**Assignment**
The result should be an exact copy of the lines from the one with "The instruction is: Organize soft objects" through the last line of the data below, both included.

**The input**
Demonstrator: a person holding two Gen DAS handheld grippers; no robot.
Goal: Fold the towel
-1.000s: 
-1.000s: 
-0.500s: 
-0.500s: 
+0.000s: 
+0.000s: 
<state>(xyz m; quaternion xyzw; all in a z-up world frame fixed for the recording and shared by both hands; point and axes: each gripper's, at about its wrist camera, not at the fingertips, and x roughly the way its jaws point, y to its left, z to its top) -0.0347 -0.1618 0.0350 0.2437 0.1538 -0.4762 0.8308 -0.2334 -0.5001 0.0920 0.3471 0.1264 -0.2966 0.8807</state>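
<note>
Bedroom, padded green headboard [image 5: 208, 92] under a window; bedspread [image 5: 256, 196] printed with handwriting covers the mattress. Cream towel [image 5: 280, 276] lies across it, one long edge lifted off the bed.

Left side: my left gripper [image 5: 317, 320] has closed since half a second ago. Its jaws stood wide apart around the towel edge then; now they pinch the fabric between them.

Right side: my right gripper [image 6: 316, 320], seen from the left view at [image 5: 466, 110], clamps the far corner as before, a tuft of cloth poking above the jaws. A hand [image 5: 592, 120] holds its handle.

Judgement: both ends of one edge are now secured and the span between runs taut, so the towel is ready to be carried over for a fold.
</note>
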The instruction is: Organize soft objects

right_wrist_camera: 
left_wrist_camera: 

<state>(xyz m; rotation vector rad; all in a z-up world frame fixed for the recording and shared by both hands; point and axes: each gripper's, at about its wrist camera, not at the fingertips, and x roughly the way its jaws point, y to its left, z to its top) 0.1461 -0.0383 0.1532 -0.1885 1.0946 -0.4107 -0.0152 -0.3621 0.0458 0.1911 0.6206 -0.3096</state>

**Your solution**
The instruction is: Organize soft objects

right_wrist_camera: 
left_wrist_camera: 

<state>(xyz m; rotation vector rad; all in a z-up world frame fixed for the recording and shared by both hands; point and axes: each gripper's, at about its wrist camera, not at the fingertips, and x roughly the way its jaws point, y to its left, z to its top) 0.1461 -0.0383 0.1532 -0.1885 1.0946 -0.4107 -0.0152 -0.3621 0.0458 0.1911 0.6206 -0.3096</state>

That is the entire output.